Goal of the exercise: The listing that follows is to be output in full and without change.

Input data:
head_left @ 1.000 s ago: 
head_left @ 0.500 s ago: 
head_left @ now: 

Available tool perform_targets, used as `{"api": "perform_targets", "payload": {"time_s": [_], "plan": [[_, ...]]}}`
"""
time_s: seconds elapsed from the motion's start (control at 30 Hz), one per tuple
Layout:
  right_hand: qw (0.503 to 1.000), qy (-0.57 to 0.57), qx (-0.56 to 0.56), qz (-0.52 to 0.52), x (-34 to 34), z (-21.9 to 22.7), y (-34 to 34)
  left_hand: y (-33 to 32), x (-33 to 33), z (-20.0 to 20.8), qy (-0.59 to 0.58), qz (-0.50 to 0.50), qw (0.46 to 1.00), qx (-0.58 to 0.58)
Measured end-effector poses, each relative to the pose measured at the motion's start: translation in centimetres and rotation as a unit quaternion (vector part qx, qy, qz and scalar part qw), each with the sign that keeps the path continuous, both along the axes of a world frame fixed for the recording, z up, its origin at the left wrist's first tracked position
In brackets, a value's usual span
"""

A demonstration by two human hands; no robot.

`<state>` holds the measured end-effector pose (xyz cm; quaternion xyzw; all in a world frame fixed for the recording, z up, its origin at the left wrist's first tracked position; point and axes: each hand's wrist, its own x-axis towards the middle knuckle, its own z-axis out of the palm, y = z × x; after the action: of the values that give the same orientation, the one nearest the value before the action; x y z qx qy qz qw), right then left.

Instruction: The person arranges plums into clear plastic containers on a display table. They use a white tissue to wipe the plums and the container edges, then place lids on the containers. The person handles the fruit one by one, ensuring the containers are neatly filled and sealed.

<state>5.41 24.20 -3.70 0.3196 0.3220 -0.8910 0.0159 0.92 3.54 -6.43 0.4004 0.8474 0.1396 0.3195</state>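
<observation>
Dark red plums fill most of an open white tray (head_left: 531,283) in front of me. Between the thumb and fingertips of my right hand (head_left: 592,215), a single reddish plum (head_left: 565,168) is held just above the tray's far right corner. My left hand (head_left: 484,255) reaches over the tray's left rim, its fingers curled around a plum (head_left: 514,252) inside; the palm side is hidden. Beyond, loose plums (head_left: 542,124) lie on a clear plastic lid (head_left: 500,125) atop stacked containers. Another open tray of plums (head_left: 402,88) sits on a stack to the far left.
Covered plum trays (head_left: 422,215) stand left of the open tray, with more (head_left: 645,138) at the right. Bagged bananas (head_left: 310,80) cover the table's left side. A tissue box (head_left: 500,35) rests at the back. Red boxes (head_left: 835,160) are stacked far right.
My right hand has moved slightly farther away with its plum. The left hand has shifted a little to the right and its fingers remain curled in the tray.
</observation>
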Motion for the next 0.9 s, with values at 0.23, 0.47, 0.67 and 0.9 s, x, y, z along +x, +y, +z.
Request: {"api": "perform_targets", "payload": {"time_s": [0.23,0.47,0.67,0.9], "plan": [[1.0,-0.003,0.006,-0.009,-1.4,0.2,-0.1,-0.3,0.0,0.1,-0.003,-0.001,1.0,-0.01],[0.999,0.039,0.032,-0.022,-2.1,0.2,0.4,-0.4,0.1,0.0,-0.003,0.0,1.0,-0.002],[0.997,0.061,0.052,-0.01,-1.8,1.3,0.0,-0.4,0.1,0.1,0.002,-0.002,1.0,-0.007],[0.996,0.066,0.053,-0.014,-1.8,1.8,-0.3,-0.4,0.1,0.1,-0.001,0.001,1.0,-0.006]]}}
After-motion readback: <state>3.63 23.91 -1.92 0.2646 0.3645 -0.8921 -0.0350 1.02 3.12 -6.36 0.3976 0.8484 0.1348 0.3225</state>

Answer box:
head_left @ 1.000 s ago: 
head_left @ 0.500 s ago: 
head_left @ now: 

Available tool perform_targets, used as `{"api": "perform_targets", "payload": {"time_s": [_], "plan": [[_, ...]]}}`
"""
time_s: seconds elapsed from the motion's start (control at 30 Hz), one per tuple
Layout:
  right_hand: qw (0.503 to 1.000), qy (-0.57 to 0.57), qx (-0.56 to 0.56), qz (-0.52 to 0.52), x (-34 to 34), z (-21.9 to 22.7), y (-34 to 34)
  left_hand: y (-33 to 32), x (-33 to 33), z (-20.0 to 20.8), qy (-0.59 to 0.58), qz (-0.50 to 0.50), qw (0.46 to 1.00), qx (-0.58 to 0.58)
Measured end-effector poses, each relative to the pose measured at the motion's start: translation in centimetres and rotation as a unit quaternion (vector part qx, qy, qz and scalar part qw), each with the sign that keeps the path continuous, both along the axes of a world frame fixed for the recording, z up, its origin at the left wrist's first tracked position
In brackets, a value's usual span
"""

A demonstration by two human hands; no robot.

`<state>` holds the measured end-effector pose (xyz cm; quaternion xyzw; all in a world frame fixed for the recording, z up, its origin at the left wrist's first tracked position; point and axes: each hand's wrist, its own x-axis towards the middle knuckle, its own z-axis out of the palm, y = z × x; after the action: of the values that give the same orientation, the one nearest the value before the action; x y z qx qy qz qw), right then left.

Instruction: The person arranges plums into clear plastic containers on a display table. They use a white tissue to wipe the plums and the container edges, then place lids on the containers. The person handles the fruit one by one, ensuring the containers are neatly filled and sealed.

<state>5.41 24.20 -3.70 0.3196 0.3220 -0.8910 0.0159 0.92 3.54 -6.43 0.4004 0.8474 0.1396 0.3195</state>
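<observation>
Dark red plums fill most of an open white tray (head_left: 531,283) in front of me. Between the thumb and fingertips of my right hand (head_left: 592,215), a single reddish plum (head_left: 565,168) is held just above the tray's far right corner. My left hand (head_left: 484,255) reaches over the tray's left rim, its fingers curled around a plum (head_left: 514,252) inside; the palm side is hidden. Beyond, loose plums (head_left: 542,124) lie on a clear plastic lid (head_left: 500,125) atop stacked containers. Another open tray of plums (head_left: 402,88) sits on a stack to the far left.
Covered plum trays (head_left: 422,215) stand left of the open tray, with more (head_left: 645,138) at the right. Bagged bananas (head_left: 310,80) cover the table's left side. A tissue box (head_left: 500,35) rests at the back. Red boxes (head_left: 835,160) are stacked far right.
My right hand has moved slightly farther away with its plum. The left hand has shifted a little to the right and its fingers remain curled in the tray.
</observation>
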Motion for the next 0.9 s, with values at 0.23, 0.47, 0.67 and 0.9 s, x, y, z along +x, +y, +z.
Request: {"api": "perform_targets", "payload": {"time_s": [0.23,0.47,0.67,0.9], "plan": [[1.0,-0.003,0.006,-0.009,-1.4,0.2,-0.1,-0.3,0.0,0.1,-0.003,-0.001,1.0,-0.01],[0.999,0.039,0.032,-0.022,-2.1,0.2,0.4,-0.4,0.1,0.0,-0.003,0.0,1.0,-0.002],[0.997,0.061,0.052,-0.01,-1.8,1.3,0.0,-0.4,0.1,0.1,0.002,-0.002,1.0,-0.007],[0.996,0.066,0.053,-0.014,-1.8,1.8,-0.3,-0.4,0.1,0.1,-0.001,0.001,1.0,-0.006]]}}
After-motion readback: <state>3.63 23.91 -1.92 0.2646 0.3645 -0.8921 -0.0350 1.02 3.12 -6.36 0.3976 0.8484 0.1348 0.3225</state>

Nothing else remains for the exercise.